Udayagiri is a village in Taliparamba taluk of Kannur District in Kerala, India. It is about 55 km from Kannur city.

==Economy==
Main sources of income for are agriculture and incoming remittances. The villagers of this hamlet migrated from the southern parts of Kerala in the early 1940s, most of them from Kottayam and Ernakulam district.

==History==
Udayagiri is located in the Sahyadri mountain range that used to be home for ancient cultures. Tribes such as Malayans and Maayilyans lived in harmony with the nature for hundreds of years here. Settlers arrived in the 50's looking for cheaper land and better life.

During the early days (1950s), the settlers lived in tree houses to escape from the large number of elephants present in the area. The needs of the population were very basic. They cleared forests and planted rice, yucca and bananas. The essential services like local hospitals or schools did not exist. Transportation was very limited. Educational institutions were tens of miles away. The daily staples beyond what they produced, had to come from Thaliparamba, which was about 35 km away by foot. Many early families in the area had to fight years-long, painful legal battles to get their land rights.

==Geography==
Udayagiri is a scenic village of Kannur district located on the Southern Sahyadri mountains. The terrain is undulating in nature and the extreme eastern side has forests bordering Karnataka state.

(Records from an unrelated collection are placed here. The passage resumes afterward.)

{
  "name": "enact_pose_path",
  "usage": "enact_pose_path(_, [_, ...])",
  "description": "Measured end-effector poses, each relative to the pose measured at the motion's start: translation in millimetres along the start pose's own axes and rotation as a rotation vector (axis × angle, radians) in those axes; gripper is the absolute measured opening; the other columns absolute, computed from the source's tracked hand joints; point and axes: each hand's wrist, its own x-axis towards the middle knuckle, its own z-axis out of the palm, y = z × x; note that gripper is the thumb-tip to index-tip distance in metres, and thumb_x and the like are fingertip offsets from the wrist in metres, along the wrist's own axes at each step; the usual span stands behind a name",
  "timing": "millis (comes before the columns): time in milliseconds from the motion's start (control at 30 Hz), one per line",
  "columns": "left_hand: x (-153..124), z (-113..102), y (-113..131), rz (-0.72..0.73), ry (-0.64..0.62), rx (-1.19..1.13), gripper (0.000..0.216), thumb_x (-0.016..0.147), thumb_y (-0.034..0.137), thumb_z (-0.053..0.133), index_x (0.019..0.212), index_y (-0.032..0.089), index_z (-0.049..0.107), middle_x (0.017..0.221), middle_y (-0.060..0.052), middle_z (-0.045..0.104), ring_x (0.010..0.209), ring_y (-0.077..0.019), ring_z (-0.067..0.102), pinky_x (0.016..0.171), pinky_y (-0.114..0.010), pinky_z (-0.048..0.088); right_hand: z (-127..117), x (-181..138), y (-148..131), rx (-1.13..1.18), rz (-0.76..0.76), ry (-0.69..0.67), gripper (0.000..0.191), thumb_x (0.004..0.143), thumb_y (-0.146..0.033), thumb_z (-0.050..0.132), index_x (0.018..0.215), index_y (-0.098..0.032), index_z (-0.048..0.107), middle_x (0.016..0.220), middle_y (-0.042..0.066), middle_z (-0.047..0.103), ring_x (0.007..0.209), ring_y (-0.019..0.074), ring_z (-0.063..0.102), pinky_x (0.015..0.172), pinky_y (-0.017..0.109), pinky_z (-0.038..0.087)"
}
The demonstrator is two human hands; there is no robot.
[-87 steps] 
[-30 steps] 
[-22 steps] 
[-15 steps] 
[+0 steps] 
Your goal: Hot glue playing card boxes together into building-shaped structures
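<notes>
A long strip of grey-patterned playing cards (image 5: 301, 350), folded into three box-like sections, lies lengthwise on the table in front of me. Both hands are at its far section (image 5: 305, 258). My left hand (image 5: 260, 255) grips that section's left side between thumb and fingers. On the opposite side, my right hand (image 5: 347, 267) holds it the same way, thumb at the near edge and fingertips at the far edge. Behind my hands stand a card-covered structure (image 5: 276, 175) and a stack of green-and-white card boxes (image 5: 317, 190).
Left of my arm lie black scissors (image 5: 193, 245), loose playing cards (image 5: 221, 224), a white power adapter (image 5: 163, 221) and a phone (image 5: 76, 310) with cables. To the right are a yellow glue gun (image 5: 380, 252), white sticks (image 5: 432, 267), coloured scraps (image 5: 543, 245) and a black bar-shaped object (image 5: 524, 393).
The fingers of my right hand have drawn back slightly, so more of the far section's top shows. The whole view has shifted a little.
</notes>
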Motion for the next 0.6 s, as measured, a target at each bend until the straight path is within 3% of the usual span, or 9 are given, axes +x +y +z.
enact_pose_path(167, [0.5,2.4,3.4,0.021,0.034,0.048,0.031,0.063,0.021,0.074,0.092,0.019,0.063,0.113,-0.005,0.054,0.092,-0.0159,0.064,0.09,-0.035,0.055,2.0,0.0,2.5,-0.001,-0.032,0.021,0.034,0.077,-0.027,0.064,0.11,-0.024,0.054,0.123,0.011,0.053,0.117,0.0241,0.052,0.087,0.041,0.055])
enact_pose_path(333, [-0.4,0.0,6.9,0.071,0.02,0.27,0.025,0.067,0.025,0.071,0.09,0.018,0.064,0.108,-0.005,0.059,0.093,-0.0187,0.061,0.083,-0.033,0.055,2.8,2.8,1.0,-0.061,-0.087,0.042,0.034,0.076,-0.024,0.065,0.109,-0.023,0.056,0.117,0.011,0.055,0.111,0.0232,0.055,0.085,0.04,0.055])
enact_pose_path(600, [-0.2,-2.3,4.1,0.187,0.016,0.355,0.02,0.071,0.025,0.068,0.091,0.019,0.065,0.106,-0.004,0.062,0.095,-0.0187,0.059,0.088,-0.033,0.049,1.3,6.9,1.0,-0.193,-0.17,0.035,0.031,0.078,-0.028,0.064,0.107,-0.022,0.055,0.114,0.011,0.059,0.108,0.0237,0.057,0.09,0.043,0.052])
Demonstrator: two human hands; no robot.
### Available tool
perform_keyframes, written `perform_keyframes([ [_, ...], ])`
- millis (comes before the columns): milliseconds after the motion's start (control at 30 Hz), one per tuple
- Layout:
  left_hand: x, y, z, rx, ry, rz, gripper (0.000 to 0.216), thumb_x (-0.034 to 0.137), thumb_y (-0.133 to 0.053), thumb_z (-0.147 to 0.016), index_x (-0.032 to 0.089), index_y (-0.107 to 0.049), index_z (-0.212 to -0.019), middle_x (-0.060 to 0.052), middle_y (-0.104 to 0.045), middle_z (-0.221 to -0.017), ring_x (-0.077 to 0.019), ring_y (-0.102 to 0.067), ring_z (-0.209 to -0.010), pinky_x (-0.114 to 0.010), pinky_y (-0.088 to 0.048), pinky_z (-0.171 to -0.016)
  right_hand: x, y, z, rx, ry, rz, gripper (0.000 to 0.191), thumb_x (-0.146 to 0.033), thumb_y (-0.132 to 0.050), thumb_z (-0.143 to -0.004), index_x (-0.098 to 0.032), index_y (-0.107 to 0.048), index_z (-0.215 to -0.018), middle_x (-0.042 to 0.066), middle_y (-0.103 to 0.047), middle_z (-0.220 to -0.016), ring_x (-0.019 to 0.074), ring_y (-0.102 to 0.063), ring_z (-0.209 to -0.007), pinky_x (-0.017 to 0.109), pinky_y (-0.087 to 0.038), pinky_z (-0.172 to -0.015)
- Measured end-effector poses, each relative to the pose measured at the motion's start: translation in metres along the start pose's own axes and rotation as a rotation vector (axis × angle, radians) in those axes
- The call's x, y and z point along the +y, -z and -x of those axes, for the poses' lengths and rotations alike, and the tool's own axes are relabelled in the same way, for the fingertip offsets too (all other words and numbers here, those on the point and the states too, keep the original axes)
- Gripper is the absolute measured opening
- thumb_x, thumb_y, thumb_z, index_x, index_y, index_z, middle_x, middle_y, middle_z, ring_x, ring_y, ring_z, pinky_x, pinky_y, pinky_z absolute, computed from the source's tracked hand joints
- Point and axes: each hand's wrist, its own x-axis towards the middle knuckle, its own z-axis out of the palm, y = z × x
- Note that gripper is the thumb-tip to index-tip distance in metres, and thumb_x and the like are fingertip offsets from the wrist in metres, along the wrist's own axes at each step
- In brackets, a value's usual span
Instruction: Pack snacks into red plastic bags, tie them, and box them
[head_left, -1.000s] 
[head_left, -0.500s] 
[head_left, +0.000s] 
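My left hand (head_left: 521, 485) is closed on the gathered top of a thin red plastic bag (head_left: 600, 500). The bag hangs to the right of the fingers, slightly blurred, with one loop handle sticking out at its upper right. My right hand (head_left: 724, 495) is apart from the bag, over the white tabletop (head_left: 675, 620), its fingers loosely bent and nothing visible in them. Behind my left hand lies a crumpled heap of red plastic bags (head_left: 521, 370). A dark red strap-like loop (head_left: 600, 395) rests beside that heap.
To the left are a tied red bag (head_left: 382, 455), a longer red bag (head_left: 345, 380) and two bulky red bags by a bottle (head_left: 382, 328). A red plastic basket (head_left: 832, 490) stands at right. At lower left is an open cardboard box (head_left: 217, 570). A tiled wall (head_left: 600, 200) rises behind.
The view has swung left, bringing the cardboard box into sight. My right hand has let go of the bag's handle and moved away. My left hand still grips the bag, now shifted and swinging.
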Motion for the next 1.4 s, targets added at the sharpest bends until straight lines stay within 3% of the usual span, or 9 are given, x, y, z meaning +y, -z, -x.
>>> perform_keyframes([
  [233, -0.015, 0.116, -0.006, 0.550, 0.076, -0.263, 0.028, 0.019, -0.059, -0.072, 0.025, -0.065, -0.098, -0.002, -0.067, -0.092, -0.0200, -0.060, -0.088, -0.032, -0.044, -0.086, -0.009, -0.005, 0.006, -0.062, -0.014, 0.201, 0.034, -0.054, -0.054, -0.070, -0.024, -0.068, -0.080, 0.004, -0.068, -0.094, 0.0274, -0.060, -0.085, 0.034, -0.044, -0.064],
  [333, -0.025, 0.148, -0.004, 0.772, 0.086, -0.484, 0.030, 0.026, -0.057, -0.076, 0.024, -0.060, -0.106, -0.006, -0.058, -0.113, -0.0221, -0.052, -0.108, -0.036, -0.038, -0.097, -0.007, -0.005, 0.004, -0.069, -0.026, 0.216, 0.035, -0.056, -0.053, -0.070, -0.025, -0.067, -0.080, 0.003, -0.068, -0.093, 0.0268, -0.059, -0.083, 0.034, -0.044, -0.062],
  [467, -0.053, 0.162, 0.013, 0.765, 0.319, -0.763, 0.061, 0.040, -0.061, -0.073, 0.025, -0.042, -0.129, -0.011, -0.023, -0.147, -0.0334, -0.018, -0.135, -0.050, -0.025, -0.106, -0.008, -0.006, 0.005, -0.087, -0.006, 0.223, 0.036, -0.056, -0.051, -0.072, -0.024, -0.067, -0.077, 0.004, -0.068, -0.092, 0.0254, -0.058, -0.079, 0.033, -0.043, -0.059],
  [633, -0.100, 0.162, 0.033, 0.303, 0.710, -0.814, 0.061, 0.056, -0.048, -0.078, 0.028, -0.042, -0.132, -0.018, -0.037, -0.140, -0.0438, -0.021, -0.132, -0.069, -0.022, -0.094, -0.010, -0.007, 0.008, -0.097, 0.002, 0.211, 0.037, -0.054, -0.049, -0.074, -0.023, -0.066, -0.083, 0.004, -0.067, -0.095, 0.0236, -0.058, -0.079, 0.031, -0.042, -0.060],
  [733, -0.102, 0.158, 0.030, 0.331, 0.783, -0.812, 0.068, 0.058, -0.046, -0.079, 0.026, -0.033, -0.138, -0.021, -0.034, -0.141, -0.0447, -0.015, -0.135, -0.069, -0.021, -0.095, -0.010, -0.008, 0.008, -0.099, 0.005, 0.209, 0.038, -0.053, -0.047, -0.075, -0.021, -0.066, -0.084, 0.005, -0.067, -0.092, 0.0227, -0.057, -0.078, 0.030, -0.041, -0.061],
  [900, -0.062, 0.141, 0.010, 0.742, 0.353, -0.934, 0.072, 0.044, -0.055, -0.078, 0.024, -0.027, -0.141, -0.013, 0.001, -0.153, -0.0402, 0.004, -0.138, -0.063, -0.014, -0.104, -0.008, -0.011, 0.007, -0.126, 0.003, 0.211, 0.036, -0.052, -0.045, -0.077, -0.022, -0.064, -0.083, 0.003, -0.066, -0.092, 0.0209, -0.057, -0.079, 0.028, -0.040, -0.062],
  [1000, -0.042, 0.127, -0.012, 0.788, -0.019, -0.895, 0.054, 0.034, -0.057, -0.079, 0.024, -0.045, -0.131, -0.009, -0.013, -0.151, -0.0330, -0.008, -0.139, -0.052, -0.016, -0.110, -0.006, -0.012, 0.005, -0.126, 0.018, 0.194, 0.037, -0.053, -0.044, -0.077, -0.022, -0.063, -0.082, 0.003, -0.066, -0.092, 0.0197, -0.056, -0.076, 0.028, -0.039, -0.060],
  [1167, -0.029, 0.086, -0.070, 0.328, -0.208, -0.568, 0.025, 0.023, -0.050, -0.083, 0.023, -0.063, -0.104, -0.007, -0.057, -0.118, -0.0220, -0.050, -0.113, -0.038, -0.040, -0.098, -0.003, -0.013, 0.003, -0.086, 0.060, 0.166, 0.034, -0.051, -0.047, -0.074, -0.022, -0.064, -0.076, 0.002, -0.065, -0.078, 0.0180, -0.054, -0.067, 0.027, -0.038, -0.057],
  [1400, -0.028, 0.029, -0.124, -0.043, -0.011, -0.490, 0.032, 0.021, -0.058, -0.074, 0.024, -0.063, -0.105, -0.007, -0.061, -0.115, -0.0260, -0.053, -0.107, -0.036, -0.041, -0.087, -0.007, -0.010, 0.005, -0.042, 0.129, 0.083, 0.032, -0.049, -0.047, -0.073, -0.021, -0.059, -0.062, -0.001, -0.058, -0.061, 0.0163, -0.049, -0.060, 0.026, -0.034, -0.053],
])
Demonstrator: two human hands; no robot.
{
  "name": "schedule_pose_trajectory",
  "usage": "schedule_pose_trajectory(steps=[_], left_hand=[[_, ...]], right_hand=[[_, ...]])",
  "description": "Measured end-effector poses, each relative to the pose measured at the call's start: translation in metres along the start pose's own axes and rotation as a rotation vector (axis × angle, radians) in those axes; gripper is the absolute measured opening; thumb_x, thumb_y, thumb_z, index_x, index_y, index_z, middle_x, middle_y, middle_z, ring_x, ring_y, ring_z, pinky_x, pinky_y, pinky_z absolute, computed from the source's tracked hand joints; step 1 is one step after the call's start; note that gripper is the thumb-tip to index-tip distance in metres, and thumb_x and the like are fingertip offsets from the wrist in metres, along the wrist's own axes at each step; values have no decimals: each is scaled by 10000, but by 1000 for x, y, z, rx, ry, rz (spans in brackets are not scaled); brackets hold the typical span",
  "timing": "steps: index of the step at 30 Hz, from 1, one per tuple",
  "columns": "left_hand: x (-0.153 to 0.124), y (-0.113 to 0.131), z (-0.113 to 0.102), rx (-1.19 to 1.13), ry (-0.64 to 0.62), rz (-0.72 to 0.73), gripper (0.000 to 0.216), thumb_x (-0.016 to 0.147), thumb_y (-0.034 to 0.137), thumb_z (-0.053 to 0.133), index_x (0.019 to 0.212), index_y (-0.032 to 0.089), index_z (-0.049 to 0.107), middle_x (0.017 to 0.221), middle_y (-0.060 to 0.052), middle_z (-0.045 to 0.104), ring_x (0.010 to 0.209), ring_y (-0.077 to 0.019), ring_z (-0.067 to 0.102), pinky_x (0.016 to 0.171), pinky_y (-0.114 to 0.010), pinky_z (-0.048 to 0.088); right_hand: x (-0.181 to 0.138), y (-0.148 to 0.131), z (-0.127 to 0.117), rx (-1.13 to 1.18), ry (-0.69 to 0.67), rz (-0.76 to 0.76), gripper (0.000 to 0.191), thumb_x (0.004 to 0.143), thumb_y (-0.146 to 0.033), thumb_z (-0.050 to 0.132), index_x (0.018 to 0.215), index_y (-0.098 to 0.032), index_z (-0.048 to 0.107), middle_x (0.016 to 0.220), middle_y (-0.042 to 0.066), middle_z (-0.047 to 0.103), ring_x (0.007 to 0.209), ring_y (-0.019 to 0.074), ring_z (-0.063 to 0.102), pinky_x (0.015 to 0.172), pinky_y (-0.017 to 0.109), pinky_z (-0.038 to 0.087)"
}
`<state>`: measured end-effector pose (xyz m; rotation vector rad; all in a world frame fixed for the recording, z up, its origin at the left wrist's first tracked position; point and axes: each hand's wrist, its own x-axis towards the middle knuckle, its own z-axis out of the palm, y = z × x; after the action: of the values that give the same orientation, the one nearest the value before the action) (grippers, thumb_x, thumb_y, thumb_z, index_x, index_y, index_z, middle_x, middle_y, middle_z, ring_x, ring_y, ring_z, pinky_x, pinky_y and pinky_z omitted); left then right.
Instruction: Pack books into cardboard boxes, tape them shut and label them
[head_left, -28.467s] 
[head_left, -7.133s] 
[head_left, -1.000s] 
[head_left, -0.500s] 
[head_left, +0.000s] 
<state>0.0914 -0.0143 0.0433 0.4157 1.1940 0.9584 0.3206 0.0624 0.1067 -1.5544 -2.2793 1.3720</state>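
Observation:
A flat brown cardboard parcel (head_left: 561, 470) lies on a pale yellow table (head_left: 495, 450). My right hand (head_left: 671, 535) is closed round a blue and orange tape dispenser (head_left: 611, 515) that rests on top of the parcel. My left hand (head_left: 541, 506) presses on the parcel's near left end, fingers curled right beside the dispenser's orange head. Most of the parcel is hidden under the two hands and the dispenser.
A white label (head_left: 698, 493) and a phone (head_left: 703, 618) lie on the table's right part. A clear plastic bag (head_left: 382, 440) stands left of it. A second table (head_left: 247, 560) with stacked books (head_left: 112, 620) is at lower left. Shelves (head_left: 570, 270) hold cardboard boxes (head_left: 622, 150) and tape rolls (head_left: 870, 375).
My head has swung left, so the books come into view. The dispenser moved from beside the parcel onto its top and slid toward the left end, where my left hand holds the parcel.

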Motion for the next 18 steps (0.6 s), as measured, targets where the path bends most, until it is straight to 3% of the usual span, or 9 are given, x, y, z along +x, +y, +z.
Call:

== Major agricultural crops grown are ==

- Rubber Tree
- Coconut Palm
- Arecanut Palm
- Black pepper
- Vanilla
- Cashewnut
- Cocoa
==Chathamangalam Hill Station ==
Chathamangalam (Kannur) is a hill station in Udayagiri panchayath. Starting in Udayagiri panchayath Chathamangalam hill station extends to neighbouring Cherupuzha and Alakode panchayaths.
==Pythalmala==

Pythalmala is a hill station, situated 4,500 ft. above sea level near the Kerala-Karnataka border, and is rich in flora and fauna. It is a 6 km trek to the top of the hills.

==Transportation==
The National Highway 66 passes through Taliparamba town. Goa and Mumbai can be accessed on the northern side and Cochin and Thiruvananthapuram can be accessed on the southern side. Taliparamba has a good bus station and buses are easily available to all parts of Kannur district. The road to the east of Iritty connects to Mysore and Bangalore. The nearest railway stations are Kannapuram and Kannur on the Mangalore-Palakkad line.
Trains are available to almost all parts of India subject to advance booking over the internet. The nearest airport is Kannur International Airport which is about 60 kilometres from Udayagiri.